Data entries
=======
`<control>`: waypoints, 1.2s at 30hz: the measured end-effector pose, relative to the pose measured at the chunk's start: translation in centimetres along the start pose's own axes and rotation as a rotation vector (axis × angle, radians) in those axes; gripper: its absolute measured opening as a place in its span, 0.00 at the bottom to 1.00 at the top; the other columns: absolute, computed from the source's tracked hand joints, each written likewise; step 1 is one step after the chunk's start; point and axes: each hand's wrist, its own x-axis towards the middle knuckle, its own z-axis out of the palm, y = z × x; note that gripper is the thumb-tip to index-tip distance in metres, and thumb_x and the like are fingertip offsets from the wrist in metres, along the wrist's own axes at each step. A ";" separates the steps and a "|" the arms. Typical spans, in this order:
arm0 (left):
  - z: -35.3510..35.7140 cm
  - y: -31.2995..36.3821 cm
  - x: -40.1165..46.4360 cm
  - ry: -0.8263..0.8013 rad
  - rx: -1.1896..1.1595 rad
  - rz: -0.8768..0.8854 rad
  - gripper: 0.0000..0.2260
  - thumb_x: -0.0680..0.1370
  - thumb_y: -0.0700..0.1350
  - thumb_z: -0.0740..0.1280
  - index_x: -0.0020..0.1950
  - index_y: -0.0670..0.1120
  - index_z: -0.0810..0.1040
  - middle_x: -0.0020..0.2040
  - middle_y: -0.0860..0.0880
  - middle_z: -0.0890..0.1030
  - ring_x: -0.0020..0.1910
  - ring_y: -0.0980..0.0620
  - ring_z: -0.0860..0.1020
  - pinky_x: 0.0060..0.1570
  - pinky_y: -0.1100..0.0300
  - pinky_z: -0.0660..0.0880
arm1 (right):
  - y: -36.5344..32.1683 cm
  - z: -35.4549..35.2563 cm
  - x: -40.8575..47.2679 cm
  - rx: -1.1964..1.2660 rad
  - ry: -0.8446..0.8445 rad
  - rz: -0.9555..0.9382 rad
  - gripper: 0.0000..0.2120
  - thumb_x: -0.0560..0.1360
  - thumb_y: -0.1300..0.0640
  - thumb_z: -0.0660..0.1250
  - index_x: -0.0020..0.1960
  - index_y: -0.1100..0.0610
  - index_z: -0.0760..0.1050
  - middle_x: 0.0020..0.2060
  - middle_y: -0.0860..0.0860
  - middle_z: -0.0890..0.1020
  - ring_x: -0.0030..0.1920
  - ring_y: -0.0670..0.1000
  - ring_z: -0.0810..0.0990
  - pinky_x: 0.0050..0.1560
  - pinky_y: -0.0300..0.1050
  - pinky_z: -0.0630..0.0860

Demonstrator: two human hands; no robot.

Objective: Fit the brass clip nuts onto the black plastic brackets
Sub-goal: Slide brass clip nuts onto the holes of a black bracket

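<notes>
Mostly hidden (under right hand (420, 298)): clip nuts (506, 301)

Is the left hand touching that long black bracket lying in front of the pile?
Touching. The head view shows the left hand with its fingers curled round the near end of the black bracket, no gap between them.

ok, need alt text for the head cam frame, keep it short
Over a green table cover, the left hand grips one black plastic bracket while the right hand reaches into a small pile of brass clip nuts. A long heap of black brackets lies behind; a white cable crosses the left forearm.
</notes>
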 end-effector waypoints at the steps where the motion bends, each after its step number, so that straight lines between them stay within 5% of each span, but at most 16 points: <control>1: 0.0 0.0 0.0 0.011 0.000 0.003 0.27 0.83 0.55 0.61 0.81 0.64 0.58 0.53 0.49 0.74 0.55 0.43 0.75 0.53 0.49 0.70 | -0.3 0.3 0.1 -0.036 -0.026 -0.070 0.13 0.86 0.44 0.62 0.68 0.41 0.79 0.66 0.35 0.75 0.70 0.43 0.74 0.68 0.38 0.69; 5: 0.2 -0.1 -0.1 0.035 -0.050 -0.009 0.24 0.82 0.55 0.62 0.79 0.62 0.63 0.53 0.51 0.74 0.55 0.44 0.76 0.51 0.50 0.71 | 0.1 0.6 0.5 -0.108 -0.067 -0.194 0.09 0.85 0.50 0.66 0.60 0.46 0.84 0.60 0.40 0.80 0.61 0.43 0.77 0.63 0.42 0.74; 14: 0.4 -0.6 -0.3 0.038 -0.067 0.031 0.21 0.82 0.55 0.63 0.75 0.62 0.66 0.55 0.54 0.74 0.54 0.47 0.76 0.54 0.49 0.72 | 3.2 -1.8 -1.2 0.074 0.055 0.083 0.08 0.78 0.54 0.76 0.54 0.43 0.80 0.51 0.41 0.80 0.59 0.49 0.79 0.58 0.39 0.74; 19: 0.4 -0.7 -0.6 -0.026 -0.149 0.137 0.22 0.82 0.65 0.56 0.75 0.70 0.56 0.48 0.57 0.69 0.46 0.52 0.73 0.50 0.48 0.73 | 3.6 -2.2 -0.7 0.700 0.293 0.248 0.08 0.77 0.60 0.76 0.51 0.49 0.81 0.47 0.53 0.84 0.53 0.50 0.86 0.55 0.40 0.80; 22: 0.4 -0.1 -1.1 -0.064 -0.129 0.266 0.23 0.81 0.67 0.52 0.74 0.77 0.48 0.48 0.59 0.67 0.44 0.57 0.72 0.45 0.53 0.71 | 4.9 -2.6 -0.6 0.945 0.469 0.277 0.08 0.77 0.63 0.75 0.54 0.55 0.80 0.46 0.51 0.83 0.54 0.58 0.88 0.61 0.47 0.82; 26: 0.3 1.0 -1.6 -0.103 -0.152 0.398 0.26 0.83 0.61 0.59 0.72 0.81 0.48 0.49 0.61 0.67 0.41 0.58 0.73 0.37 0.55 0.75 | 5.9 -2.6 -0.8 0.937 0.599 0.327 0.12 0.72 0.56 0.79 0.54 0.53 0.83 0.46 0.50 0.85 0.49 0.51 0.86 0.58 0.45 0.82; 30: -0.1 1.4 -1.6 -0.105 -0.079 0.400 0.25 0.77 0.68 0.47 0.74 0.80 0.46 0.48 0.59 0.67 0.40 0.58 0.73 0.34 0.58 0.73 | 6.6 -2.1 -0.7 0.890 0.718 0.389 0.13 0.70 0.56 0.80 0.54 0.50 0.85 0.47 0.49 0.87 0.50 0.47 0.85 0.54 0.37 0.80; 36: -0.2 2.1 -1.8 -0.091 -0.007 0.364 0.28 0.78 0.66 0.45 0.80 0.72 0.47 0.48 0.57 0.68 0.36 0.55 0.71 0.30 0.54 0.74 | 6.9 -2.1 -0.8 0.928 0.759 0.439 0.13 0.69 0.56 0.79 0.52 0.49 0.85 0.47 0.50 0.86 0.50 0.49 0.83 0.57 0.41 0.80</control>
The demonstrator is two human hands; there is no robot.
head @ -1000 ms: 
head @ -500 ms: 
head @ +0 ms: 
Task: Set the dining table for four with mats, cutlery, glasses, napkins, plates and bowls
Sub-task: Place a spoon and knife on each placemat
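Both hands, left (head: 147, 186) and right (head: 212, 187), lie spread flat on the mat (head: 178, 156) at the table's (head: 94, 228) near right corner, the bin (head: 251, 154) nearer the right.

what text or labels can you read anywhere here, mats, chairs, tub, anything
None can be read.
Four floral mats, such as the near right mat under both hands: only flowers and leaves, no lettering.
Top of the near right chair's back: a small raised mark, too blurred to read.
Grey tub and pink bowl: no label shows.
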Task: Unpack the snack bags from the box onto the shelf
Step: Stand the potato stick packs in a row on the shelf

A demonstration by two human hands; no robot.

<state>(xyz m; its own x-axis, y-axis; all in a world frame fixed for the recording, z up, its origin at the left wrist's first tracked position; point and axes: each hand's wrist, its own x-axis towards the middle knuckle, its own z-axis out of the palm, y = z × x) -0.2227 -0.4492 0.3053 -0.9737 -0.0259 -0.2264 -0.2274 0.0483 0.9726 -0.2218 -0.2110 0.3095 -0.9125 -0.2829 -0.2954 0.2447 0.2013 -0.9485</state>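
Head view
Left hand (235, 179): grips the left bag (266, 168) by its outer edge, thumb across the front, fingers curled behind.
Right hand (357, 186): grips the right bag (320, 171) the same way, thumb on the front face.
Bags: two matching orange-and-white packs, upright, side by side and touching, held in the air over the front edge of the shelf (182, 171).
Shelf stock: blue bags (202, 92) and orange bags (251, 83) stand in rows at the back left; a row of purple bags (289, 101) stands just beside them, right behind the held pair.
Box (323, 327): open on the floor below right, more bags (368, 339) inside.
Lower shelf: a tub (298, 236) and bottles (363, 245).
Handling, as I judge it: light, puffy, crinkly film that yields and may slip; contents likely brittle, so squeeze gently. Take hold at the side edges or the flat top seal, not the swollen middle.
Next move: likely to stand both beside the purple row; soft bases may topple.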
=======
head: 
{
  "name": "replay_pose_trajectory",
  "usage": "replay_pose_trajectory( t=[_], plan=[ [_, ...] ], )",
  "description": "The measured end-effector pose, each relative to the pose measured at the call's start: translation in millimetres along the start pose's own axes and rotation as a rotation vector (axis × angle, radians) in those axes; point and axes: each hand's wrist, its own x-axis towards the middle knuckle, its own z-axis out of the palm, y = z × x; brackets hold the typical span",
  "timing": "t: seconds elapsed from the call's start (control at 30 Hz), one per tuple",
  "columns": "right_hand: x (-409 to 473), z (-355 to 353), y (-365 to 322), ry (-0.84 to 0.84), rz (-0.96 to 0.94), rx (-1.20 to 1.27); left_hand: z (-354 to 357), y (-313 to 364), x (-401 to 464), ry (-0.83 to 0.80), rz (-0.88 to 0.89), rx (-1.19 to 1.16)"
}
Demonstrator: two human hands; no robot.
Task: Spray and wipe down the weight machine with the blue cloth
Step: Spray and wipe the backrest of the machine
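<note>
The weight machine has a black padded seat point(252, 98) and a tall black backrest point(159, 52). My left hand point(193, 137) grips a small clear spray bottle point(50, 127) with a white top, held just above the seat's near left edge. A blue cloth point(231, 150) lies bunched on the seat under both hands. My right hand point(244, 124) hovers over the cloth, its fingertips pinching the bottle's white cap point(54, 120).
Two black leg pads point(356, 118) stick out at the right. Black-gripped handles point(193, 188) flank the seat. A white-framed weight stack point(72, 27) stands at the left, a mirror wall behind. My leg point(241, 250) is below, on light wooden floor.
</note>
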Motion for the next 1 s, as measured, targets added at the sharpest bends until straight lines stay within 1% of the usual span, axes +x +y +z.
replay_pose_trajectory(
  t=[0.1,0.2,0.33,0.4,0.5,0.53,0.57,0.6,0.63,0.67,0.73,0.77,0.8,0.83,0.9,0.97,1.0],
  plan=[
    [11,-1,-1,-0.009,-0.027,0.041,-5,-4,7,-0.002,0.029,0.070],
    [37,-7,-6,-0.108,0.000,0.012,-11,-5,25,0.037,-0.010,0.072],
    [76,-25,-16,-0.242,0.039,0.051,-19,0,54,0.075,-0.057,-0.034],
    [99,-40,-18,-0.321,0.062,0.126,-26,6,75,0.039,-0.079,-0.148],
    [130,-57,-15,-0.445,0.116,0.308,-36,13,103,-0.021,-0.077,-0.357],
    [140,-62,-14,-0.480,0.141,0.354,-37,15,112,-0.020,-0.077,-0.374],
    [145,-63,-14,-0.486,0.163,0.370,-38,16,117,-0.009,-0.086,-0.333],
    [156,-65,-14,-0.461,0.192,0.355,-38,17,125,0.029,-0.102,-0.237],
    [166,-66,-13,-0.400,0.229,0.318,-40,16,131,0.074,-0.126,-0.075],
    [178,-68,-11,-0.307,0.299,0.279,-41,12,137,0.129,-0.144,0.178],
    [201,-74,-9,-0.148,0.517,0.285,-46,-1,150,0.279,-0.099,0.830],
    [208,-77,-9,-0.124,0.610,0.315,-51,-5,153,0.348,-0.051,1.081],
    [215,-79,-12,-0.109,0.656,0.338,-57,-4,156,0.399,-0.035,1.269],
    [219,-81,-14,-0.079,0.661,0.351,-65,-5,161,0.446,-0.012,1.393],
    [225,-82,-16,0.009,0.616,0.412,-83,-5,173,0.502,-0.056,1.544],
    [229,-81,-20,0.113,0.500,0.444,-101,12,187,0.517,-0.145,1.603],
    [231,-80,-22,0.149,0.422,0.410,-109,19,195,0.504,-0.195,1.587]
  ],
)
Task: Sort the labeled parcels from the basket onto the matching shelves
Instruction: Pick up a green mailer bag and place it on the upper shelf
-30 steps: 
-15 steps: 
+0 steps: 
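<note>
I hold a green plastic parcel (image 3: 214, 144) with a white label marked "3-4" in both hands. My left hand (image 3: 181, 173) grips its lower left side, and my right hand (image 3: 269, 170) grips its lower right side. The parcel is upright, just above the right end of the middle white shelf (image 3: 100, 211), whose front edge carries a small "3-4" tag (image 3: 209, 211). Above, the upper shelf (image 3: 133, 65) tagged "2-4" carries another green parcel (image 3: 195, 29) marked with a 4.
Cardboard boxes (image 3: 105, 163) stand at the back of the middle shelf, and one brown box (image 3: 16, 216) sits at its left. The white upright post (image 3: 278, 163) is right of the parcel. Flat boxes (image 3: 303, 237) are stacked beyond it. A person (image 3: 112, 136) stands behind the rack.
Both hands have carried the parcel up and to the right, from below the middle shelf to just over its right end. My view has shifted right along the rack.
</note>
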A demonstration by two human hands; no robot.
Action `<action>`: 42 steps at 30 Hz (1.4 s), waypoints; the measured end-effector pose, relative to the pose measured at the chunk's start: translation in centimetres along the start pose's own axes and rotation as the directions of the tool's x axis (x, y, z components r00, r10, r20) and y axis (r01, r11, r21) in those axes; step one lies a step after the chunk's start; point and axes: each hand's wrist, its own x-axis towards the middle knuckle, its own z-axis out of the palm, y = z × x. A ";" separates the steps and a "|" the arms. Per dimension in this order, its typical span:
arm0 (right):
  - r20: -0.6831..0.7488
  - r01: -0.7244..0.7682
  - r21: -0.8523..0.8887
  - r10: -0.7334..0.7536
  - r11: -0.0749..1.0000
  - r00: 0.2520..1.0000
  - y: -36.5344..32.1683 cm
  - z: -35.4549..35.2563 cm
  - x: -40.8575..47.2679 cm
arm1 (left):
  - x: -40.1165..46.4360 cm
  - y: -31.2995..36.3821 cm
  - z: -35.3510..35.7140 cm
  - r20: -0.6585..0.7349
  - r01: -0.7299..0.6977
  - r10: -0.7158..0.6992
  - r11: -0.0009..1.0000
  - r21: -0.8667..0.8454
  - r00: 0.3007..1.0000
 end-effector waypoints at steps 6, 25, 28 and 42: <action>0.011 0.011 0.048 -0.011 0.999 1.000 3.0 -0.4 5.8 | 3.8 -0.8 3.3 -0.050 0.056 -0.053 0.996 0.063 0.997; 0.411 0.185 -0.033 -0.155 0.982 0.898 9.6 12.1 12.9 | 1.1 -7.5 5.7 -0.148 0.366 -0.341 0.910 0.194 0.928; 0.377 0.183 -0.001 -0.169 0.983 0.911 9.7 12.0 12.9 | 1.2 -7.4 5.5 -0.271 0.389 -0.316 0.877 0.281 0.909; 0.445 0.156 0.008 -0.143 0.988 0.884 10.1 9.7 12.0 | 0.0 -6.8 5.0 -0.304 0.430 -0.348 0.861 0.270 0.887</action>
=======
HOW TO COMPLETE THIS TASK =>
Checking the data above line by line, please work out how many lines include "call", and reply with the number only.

FINISHED EXERCISE =>
2